■ Work to complete
Every line below between the line holding "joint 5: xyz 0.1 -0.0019" and the line holding "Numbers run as", inclusive, should be repeated exactly, and all other lines omitted.

■ Source material

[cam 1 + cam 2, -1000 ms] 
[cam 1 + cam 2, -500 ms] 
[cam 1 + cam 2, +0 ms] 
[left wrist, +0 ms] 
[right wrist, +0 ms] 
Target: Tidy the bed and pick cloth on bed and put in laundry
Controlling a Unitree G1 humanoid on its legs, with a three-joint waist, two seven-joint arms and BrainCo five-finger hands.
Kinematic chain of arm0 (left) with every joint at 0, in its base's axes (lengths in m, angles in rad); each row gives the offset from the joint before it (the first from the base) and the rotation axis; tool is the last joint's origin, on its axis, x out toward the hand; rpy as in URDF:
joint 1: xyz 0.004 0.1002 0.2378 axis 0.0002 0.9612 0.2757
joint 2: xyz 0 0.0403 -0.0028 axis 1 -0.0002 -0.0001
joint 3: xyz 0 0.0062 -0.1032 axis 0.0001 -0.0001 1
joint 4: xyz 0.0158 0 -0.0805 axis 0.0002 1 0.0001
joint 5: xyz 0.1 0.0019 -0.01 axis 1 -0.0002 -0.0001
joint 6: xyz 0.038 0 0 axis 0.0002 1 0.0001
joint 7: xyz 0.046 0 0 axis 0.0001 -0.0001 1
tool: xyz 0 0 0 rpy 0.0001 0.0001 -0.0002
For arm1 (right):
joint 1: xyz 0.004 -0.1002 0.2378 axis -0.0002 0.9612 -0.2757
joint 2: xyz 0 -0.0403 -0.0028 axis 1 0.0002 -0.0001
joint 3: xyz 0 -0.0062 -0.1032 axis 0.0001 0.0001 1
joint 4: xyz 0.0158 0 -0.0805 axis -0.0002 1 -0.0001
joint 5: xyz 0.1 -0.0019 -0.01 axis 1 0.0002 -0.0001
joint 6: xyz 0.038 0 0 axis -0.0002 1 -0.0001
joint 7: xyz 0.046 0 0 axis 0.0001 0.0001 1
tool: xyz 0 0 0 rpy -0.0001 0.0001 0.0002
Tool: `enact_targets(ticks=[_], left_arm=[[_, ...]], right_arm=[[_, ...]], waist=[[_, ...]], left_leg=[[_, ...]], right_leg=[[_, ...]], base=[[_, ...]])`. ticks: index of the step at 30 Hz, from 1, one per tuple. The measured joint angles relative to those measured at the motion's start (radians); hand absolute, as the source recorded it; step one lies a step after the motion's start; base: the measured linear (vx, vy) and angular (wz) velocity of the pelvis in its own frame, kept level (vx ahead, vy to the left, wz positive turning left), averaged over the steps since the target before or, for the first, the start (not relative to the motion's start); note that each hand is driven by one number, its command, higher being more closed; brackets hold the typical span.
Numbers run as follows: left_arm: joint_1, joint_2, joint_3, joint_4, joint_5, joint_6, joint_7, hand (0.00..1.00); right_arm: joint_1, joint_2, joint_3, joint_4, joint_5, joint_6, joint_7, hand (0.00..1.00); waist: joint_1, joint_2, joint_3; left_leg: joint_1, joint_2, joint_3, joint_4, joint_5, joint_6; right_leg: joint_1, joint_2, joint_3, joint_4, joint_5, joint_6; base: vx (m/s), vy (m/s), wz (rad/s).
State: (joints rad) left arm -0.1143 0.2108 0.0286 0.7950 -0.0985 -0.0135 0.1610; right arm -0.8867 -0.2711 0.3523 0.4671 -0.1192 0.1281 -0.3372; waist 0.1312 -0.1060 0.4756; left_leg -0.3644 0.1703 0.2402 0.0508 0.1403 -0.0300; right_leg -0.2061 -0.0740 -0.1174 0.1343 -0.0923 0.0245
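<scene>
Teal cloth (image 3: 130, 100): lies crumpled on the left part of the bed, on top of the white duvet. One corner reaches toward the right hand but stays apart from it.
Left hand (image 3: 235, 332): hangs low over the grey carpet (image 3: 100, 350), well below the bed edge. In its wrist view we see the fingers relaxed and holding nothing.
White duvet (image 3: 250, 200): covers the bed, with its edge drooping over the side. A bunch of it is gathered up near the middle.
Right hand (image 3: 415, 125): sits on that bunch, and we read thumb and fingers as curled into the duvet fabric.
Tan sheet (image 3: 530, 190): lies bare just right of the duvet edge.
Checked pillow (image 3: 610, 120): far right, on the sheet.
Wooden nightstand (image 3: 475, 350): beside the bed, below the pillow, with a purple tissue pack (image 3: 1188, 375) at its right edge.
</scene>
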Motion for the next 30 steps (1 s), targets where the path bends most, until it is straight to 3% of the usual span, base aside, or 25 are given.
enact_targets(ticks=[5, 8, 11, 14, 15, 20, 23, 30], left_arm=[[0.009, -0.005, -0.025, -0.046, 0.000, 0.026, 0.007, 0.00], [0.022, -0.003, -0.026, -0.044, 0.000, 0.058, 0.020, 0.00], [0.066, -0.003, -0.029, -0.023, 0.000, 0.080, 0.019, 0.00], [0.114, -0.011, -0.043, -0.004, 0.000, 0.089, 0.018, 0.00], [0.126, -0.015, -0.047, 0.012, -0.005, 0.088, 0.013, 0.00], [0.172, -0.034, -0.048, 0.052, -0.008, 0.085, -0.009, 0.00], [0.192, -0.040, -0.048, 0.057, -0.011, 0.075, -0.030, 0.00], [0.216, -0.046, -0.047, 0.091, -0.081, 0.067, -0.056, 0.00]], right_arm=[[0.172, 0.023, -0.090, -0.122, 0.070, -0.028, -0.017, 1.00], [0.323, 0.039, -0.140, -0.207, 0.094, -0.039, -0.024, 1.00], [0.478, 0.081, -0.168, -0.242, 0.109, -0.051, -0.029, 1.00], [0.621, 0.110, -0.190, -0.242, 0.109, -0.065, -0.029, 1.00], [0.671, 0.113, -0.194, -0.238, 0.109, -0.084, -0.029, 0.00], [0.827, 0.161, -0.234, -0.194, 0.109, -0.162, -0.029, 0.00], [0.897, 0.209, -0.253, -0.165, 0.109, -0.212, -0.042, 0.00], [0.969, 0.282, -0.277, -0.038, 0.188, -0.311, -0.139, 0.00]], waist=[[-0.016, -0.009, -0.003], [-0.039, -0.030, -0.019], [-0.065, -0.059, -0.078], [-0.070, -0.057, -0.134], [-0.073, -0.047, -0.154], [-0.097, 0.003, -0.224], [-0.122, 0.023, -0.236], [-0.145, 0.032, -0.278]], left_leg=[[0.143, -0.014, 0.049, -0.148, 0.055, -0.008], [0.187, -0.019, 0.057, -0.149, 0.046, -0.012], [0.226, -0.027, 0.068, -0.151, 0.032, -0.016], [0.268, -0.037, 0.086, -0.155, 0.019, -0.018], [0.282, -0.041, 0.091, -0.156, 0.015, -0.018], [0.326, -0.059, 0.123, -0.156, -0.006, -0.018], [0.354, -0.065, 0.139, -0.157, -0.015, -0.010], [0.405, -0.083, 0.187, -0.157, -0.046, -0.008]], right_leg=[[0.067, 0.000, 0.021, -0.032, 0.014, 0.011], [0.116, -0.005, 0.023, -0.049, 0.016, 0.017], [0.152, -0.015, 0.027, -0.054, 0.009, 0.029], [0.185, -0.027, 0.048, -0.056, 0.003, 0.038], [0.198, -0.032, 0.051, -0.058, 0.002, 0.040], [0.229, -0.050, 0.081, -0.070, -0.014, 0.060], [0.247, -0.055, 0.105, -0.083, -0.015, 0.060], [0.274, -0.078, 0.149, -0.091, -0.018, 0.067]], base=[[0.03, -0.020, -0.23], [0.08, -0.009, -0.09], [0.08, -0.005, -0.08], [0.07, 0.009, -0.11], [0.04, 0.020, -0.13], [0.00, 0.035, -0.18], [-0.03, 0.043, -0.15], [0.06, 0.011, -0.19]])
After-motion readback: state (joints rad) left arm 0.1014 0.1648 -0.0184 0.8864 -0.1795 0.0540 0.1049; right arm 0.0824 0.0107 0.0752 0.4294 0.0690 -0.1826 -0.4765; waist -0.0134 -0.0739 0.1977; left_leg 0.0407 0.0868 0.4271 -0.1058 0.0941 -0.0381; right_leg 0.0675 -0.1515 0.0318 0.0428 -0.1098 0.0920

■ Exercise response
joint 5: xyz 0.1 -0.0019 -0.01 axis 1 0.0002 -0.0001
joint 6: xyz 0.038 0 0 axis -0.0002 1 -0.0001
joint 7: xyz 0.046 0 0 axis 0.0001 0.0001 1
tool: xyz 0 0 0 rpy -0.0001 0.0001 0.0002
Tool: `enact_targets(ticks=[_], left_arm=[[_, ...]], right_arm=[[_, ...]], waist=[[_, ...]], left_leg=[[_, ...]], right_leg=[[_, ...]], base=[[_, ...]])`. ticks: index of the step at 30 Hz, from 1, one per tuple. The measured joint angles relative to those measured at the motion's start (radians); hand absolute, as the source recorded it; step one lies a step after the motion's start; base: the measured linear (vx, vy) and angular (wz) velocity of the pelvis in its own frame, kept level (vx ahead, vy to the left, wz positive turning left), averaged over the steps since the target before or, for the first, the start (not relative to the motion's start); note that each hand is driven by one number, its command, higher being more closed; brackets hold the typical span.
Numbers run as follows: left_arm: joint_1, joint_2, joint_3, joint_4, joint_5, joint_6, joint_7, hand (0.00..1.00); right_arm: joint_1, joint_2, joint_3, joint_4, joint_5, joint_6, joint_7, hand (0.00..1.00); waist: joint_1, joint_2, joint_3; left_leg: joint_1, joint_2, joint_3, joint_4, joint_5, joint_6; right_leg: joint_1, joint_2, joint_3, joint_4, joint_5, joint_6; base: vx (m/s), vy (m/s), wz (rad/s).

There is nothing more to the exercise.